The legal field first piqued Nousheen “Bri” Ehsan’s curiosity when she was in high school. But it was her observations of a north St. Louis County community in the fall of 2014 that turned that early interest into a solid career plan.
The University of Missouri–St. Louis graduate, who earned her bachelor’s degree in criminology and criminal justice earlier this month, was working on her associate degree at St. Louis Community College–Florissant Valley at the time. After Michael Brown’s death in nearby Ferguson, Missouri, in August 2014, she watched local residents – and also met some lawyers – doing “amazing things.”
Ehsan also recalls some of her own peers as well as college employees getting involved during the days when the Flo Valley campus was closed. They made the most of the time spent out of class by painting positive messages on boarded-up windows, cleaning up streets and interacting with people in Ferguson.
“That’s how I realized I wanted to do public service,” Ehsan says, “because I saw the unity. And you would go home and watch TV, and the news media were talking about how, ‘Oh, Ferguson is all this chaos and stuff,’ but then you come out into the community and just see all of these people banding together, charging ahead. That experience definitely impacted me.”
Soon afterward, Ehsan applied to UMSL, transferring to the university with an ambitious goal of finishing her four-year degree – and earning a Pierre Laclede Honors College certificate – in three semesters flat. This fall, she’ll begin her studies at Southern Illinois University School of Law in Carbondale, where she’s accepted a full-tuition scholarship.
“She impressed me immediately, and even though Bri has not been with us very long, she has made a big impression on us,” says Daniel Gerth, interim dean of the honors college at UMSL and Ehsan’s academic adviser. “And she pulled off her plan. The honors college does not even offer a three-semester plan … She earned the certificate in record time.”
Ehsan was born in Bangladesh and moved to the U.S. at the age of 13. She decided to transfer to UMSL a year and a half ago because of its highly acclaimed criminology and criminal justice program, which she was confident would provide strong preparation for law school. In the meantime, she’s developed a particular passion for immigration law, something she hopes to practice in St. Louis eventually.
“For me, the immigration process was very smooth – my grandparents sponsored us, we settled down and life has been good,” she says. “But lately, with the Syrian refugees and everything that’s been going in the political world, that has had an impact on me. You hear a lot of hateful things people are saying, like, ‘Oh, send them all back,’ and Donald Trump is all about building this wall. I look at my own life, and I realize that there are so many people like me who are trying to help their communities where they live, and we should be able to give a chance to those people. Just because they came from a different country or just because somebody else is threatened by them doesn’t mean that they should have to suffer.”

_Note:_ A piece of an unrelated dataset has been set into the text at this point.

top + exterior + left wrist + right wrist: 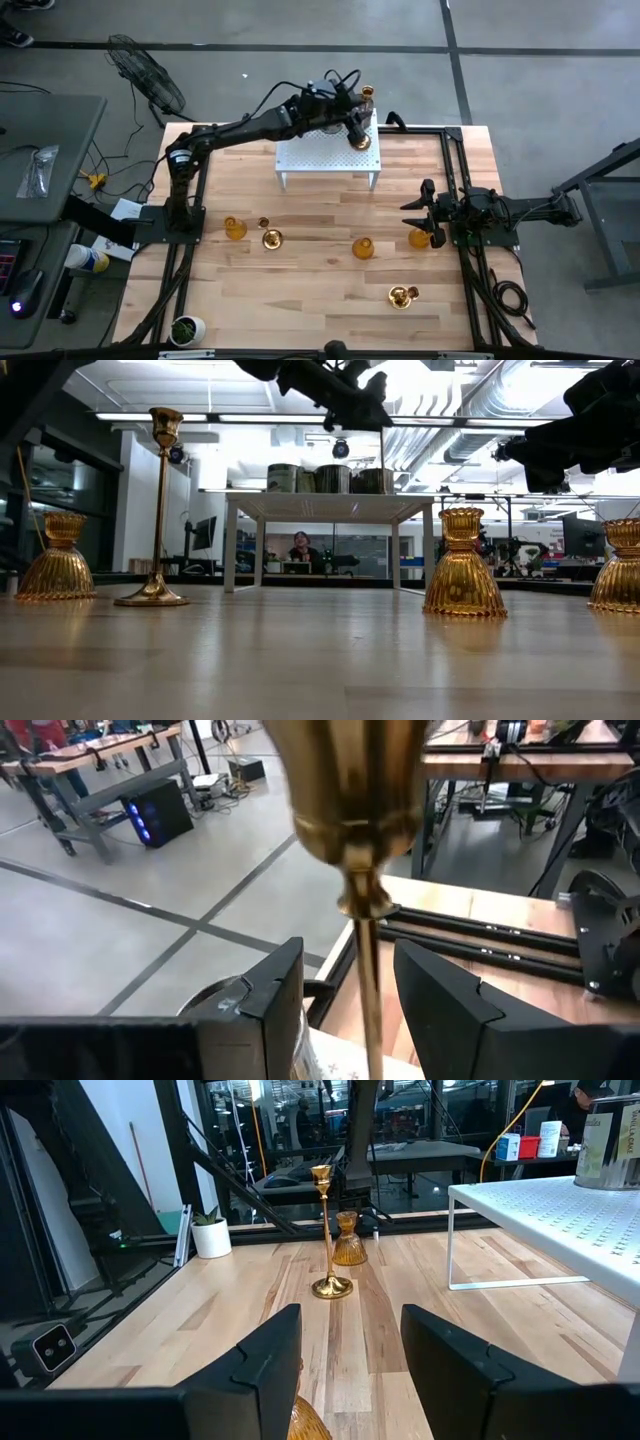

On top of balancing an average of about 20 credit hours per semester at UMSL, Ehsan has become a familiar voice on WGNU 920AM’s “Community Conversations” show. Doubling as her independent study project, her role at the station evolved from an internship to something more. Eventually she became an on-air personality and occasional fill-in producer for the show.
“It’s every Sunday, from 1:30 to 3 p.m., and we talk about various issues, including current events, gender issues, racial issues, religious issues, immigration, politics – anything that affects our community directly,” she says. “We also have people call in and give their opinions, and we sometimes have heated debates between people. We talk about community-oriented policing a lot, and since I’m a criminal justice major, that’s been kind of my responsibility there.”
Ehsan’s time at UMSL has been relatively short, given her accelerated, three-semester approach. It’s also been a critical building block toward a future she’s passionate about. From what she describes as the campus’s tightknit, community-service-oriented atmosphere to the deep academic experience, particularly in the honors college, her days at UMSL have been full ones. And she’s full of gratitude.
“The honors college faculty worked every single day with me for so long – people like Dan [Gerth] and Jennifer Richardson put in a lot of time just helping me prepare for my next steps,” Ehsan says. “I cannot thank them enough. I would not have gotten my scholarship without the help of the honors college.”